Leadership beliefs and practices among collegiate student-athletes: Development of the athlete peer leader self-efficacy instrument
Shipherd, Amber M.
MetadataShow full item record
The purpose of this study was to develop a valid and reliable measure of peer leader self-efficacy in collegiate athletes. The second purpose was to advance the understanding of self-efficacy in peer leaders in order to develop stronger leadership training programs that can enhance weaknesses in peer leader self-efficacy. Participants were male and female U.S. college varsity athletes over the age of 18 from both independent and interdependent teams who had been a member of their current college team for a minimum of three months. Participants completed a demographic questionnaire, as well as the Athlete Peer Leader Self-Efficacy Inventory (APLSEI), a 57-item measure created by the author to assess peer leader self-efficacy among collegiate athletes.

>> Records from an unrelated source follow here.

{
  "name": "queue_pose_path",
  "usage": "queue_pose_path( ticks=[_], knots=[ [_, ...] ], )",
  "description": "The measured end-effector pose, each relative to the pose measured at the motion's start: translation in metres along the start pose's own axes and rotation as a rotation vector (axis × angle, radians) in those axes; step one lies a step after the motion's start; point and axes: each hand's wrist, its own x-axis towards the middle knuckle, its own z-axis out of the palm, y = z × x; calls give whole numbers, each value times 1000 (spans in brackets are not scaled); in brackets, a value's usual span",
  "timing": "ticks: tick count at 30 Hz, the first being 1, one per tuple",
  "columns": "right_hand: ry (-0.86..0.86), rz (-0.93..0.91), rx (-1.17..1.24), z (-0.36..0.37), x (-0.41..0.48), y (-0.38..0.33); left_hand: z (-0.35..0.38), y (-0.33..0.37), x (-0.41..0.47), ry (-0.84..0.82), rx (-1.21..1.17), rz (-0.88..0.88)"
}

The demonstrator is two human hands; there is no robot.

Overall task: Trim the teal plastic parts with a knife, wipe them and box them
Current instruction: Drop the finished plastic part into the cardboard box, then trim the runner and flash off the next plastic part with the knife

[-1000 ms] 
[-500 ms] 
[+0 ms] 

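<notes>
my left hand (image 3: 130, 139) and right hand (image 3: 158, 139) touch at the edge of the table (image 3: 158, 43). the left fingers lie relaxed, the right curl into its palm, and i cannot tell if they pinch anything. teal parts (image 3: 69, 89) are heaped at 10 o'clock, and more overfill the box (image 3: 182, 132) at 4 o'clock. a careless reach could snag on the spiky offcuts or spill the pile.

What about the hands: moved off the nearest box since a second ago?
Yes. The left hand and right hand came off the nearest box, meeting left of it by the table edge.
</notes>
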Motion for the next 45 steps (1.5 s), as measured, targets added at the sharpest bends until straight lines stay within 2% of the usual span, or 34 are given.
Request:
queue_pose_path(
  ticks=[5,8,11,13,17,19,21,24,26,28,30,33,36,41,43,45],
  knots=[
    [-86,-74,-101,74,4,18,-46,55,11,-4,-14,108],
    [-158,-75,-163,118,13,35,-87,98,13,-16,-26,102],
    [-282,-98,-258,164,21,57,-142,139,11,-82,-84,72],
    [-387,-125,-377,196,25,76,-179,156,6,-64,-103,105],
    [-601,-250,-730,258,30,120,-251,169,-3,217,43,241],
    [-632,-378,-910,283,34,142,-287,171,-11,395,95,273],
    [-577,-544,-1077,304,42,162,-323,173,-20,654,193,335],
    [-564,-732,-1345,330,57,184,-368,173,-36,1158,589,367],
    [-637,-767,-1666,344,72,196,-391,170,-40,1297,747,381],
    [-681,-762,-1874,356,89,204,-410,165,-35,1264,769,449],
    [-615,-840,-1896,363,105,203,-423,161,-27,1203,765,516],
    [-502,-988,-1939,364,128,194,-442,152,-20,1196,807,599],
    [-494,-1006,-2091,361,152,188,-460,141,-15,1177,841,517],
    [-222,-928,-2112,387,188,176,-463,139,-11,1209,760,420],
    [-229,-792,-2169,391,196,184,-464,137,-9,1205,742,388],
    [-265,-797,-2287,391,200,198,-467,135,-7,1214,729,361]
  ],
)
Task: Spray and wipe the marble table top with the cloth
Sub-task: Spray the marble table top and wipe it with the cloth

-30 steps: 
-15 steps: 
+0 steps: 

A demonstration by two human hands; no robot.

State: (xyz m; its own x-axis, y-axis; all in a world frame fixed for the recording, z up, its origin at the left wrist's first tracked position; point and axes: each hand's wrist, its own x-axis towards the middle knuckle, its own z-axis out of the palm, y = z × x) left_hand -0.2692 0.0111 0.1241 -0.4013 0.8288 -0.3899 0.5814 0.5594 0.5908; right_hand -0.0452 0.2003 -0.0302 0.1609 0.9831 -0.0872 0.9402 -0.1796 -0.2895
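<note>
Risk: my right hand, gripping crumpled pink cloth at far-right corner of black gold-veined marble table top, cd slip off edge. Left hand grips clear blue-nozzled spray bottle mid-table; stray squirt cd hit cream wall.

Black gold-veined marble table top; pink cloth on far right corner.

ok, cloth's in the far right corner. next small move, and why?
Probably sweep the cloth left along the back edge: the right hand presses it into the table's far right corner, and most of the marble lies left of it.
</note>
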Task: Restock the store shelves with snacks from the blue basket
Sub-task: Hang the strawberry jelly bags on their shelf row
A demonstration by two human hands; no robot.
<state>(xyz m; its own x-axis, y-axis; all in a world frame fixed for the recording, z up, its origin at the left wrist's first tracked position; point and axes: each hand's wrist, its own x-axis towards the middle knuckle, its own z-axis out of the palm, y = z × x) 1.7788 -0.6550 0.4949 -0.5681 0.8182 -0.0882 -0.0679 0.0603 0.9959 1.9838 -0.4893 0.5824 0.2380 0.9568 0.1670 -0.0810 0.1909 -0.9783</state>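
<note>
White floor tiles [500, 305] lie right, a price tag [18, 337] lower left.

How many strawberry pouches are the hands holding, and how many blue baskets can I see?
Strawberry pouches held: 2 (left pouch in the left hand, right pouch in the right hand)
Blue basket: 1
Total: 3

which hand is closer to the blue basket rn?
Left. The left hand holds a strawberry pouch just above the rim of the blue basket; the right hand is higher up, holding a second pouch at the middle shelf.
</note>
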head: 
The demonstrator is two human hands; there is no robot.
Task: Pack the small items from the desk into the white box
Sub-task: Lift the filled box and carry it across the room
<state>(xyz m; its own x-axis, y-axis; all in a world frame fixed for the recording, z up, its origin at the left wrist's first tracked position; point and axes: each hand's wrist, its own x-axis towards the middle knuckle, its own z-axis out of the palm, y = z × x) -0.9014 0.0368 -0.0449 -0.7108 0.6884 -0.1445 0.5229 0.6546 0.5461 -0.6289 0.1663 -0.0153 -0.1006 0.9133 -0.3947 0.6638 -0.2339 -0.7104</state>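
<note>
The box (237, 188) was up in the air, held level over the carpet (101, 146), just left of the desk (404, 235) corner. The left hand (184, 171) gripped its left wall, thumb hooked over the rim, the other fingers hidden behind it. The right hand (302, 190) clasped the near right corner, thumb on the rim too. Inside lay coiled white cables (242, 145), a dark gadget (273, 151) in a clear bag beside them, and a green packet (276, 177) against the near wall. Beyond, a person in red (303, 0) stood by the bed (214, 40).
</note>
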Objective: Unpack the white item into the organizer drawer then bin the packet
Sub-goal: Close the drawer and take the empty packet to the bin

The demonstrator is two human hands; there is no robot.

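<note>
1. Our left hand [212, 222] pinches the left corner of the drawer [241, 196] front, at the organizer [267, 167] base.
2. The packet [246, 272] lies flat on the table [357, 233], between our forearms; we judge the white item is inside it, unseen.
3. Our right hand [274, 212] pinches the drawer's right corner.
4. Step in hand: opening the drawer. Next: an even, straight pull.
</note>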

Following data screening, a principal axis exploratory factor analysis (EFA) with promax rotation was conducted to analyze the APLSEI. The finished solution resulted in a factor structure similar to the initial structure that was developed, comprised of eight subscales that retained 41 of the original items. Cronbach’s alphas were calculated for each subscale to assess reliability. Scores on seven of the eight subscales had good internal consistency; however one subscale was omitted from subsequent analyses due to the low internal consistency (i.e., Cronbach’s Alpha below .70). Finally, construct validity was evaluated by conducting a correlational analysis to determine the relationship between scores on the APLSEI and the Leadership Self-Efficacy Scale (LSE) and leader performance, as measured by the Peer Sport Leadership Behavior Inventory (PSBLI) and Peer Sport Leadership Behavior Inventory – Revised (PSBLIR). There was no significant relationship between any of the APLSEI subscales and PSLBIR subscales. However, there was a significant relationship between the APLSEI subscales and the three LSE subscales, and also between the APLSEI subscales and the majority of PSLBI subscales, suggesting the APLSEI does have validity.